**Task brief**
From the first line of the entries below through the line holding "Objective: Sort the", write out every line exactly, please, and leave out the pictures.

[Data records]
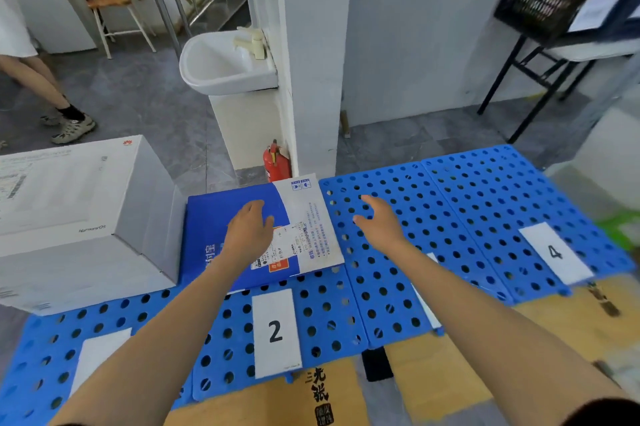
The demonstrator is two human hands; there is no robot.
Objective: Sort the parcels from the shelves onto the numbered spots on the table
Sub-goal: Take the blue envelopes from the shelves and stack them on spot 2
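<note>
Where the blue perforated mats (pixel 450 204) cover the table (pixel 446 380), I have both arms stretched out over them. Biggest on the mats is a white box (pixel 79 211), standing at the far left behind a white card (pixel 100 353) whose number I cannot read. Just beside the box's right side lies a flat blue-and-white envelope (pixel 211 218), on the far part of the mat behind the card marked 2 (pixel 276 332). The envelope's white right end reaches across the seam onto the next mat.

My left hand (pixel 249 231) lies palm down on the envelope, about where blue meets white. Its fingers (pixel 254 209) are straight and point away from me, and the thumb is out to the right over the printed label. The hand curls round nothing; the envelope is under the fingers, not between them.

My right hand (pixel 379 221) is over the next mat, just right of the envelope and apart from it. Its fingers are loosely spread and hold nothing; I cannot tell whether it touches the mat. My right forearm hides most of a third card (pixel 427 311). The card marked 4 (pixel 554 252) lies on the rightmost mat, well apart from both hands.
</note>
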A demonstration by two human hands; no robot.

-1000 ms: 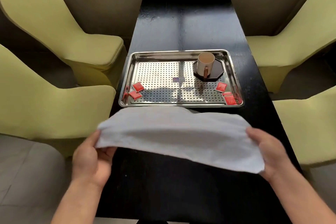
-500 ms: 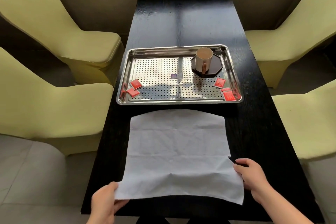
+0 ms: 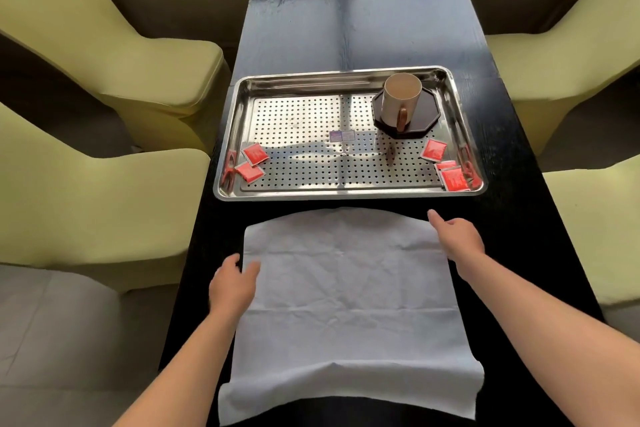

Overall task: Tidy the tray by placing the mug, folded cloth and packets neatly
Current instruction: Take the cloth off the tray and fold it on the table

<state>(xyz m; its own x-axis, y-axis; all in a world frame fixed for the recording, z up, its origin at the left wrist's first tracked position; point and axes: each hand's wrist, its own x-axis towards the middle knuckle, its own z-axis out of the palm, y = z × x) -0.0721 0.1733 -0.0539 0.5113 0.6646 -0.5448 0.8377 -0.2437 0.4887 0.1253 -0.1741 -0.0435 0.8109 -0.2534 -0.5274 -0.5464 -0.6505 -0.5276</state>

**Answer space**
The demonstrator is two human hands; there is no robot.
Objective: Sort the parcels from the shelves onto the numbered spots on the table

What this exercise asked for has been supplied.